Critique – The Mule, de Clint Eastwood

Clint Eastwood est peut-être bien l’une des dernières authentiques icônes du cinéma américain. À 88 ans, il est déjà l’homme d’une autre époque. Lui qui est devenu une star grâce aux westerns crépusculaires des années soixante et soixante-dix semble désormais surgir, tel l’Homme sans nom qu’il incarnait autrefois, d’une époque révolue mais néanmoins immortelle, d’un passé qui ne passe pas.

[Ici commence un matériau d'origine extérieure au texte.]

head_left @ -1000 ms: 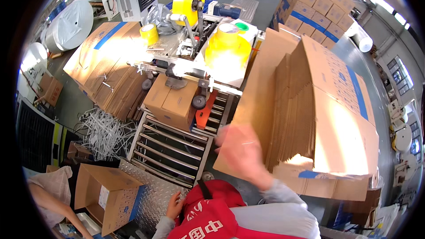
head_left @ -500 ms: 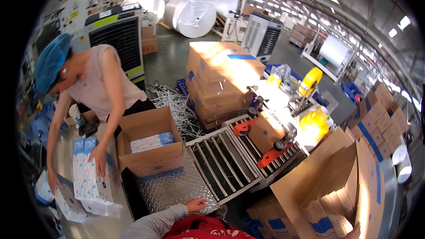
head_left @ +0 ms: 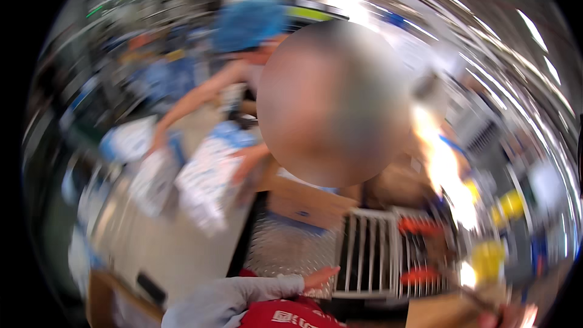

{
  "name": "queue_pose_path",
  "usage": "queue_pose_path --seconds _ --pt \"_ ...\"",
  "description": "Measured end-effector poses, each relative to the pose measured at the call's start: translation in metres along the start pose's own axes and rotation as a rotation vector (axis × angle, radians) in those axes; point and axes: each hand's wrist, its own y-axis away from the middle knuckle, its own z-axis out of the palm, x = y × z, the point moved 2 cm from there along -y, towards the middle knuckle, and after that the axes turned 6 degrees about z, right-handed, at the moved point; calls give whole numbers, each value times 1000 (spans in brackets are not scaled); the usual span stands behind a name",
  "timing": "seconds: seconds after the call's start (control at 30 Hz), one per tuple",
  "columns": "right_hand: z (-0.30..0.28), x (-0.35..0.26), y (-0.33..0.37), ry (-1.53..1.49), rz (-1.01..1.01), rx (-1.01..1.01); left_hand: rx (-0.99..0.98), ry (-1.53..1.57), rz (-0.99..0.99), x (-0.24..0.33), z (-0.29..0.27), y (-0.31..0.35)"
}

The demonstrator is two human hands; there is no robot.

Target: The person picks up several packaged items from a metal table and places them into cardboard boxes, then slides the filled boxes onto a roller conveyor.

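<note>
My left hand (head_left: 320,277), in a grey sleeve, is stretched out over the edge between the metal tread plate (head_left: 291,249) and the roller conveyor (head_left: 367,249). Its fingers point forward with nothing in them. At the lower right edge my right hand (head_left: 516,316) shows beside brown cardboard (head_left: 458,308). Motion blur smears its fingers, so any hold on the cardboard cannot be made out. Ahead of my left hand stands an open carton (head_left: 310,203), its upper part covered by a round blurred patch.
Across the steel table (head_left: 188,255), a person in a blue cap (head_left: 250,24) has both hands on blue-and-white wrapped packs (head_left: 212,170). Orange conveyor guides (head_left: 419,226) and yellow parts (head_left: 487,258) lie to the right. Another carton (head_left: 100,304) stands at lower left.
My view has swung left, so the table and co-worker sit nearer the middle. The picture is now heavily blurred. My left hand stays by the conveyor; my right stays by the cardboard.
</note>
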Motion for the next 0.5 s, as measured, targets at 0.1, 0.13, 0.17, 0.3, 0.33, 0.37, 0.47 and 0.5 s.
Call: queue_pose_path --seconds 0.1,0.13,0.17,0.3,0.33,0.37,0.47,0.5 --pt "56 17 11 -84 56 -101 293 201 -51 31 21 19" --pt "69 28 17 -76 106 -129 397 258 -42 43 21 21" --pt "85 31 30 -107 140 -161 558 240 6 45 8 36" --pt "140 27 49 -210 172 -242 1228 262 579 87 -15 92" --pt "146 29 57 -223 203 -223 1372 257 825 106 -20 108" --pt "151 36 65 -237 244 -202 1464 103 987 128 -21 117" --pt "162 55 99 -300 424 -25 1589 -307 603 137 -55 105" --pt "166 67 111 -353 533 96 1568 -300 607 139 -60 95"
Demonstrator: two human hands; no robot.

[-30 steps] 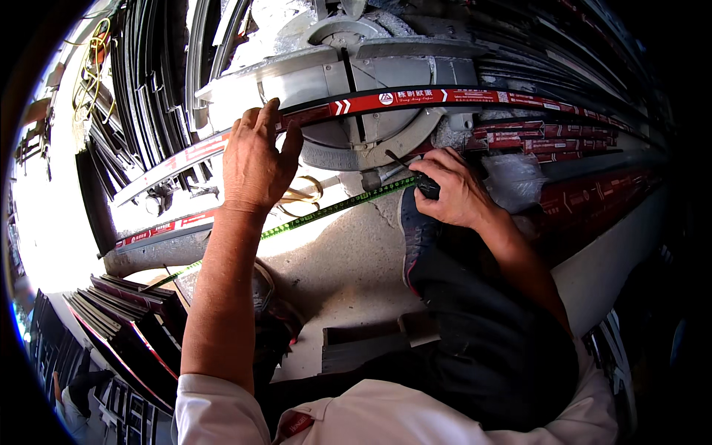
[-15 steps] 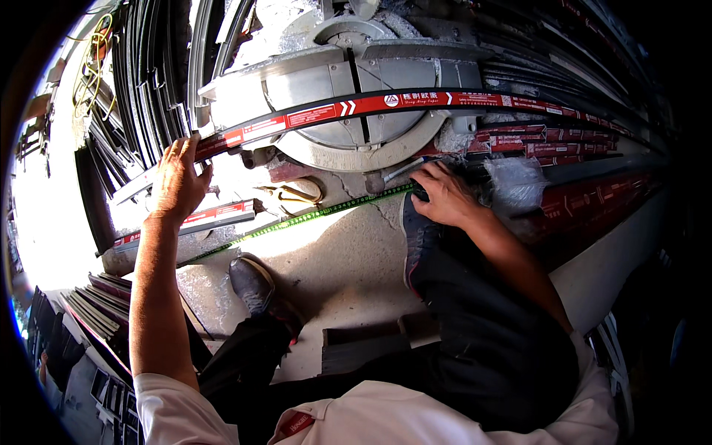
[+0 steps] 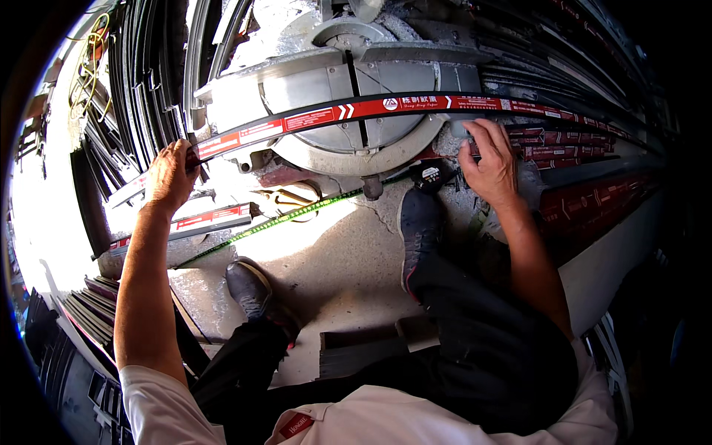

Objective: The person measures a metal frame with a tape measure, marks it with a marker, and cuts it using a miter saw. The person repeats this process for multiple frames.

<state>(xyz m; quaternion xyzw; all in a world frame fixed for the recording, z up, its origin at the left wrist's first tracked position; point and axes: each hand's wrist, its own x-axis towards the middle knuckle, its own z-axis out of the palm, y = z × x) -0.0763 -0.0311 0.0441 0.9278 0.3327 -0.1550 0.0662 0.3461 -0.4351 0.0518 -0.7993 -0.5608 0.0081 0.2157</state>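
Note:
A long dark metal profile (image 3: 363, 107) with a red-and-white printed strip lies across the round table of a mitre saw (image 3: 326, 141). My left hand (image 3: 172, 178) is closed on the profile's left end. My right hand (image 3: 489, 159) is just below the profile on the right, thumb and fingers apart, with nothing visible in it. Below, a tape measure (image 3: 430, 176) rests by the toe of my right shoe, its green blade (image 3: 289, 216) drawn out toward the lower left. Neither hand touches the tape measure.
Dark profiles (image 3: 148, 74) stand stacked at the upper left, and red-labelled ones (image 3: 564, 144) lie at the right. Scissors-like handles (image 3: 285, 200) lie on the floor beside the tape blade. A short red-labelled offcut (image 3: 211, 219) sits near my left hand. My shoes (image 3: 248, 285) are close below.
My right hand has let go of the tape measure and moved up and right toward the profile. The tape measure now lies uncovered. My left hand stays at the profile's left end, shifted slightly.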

The Mule a des allures de retour pour Clint. Certes, sa carrière de réalisateur n’a jamais ralenti, mais comme réalisateur-acteur, il s’agit là de son premier film depuis Gran Torino (2008). Et l’eau a coulé sous les ponts depuis. Si à l’époque Clint pouvait toujours faire régner l’ordre le fusil à la main (ou même à poings nus, lorsque nécessaire), désormais le poids des âges ne lui permet plus que le volant: ici, Clint est Earl Jones, un horticulteur vétéran de la Guerre de Corée, acculé à la faillite et en conflit avec sa famille qu’il a toujours délaissée, qui accepte de convoyer de la drogue pour un cartel mexicain. Avec l’argent amassé, Earl tente de réparer les pots cassés avec les siens, cependant que des agents de la DEA commencent à le rechercher.

Clint le gunfighter surhomme a donc assumé que le temps avait fini par le rattraper. Ce n’est au fond pas très surprenant de la part d’un artiste qui a toujours cherché à apparaître là où on ne l’attendait pas: incarnation de l’Amérique blanche républicaine et patriote, qualifié même de « fasciste » à l’époque de Dirty Harry, Eastwood a néanmoins bâti une œuvre étonnamment sensible et progressiste qui sonne à la fois comme une ode à la virilité « traditionnelle » et comme une recension des tares qu’on lui a associées: critique du colonialisme dans White Hunter, Black Heart (1990), du mythe western dans Unforgiven (1992), de l’homophobie dans Midnight in the Garden of Good and Evil (1997), de la loi du talion dans Mystic River (2003), du machisme dans Million Dollar Baby (2004) et de la propagande de guerre dans Flags of our Fathers (2006). Ici Clint continue à jouer double-jeu, ajoutant une nouvelle faille à son armure, celle du vieillard courbé et ridé, tiraillé entre son attrait pour la dolce vita et l’urgence de se rapprocher de son ex-femme, de sa fille et de sa petite-fille. En même temps, cette vieillesse assumée n’est pas exempte de malice, Clint se permettant quelques pointes envers les jeunes générations, celles qui « ne prennent plus le temps de vivre ».

The Mule est-il un grand film? Non. On a certes connu des intrigues plus originales et des réalisations plus inspirées. Il constitue néanmoins un épilogue intéressant (le dernier?) à l’une des carrières les plus impressionnantes de l’histoire d’Hollywood. En déboulonnant sa propre statue pour découvrir qu’elle restait debout malgré tout, Clint a bel et bien rejoint l’Homme sans nom de ses débuts, et comme lui il vivra à jamais, légende parmi les légendes.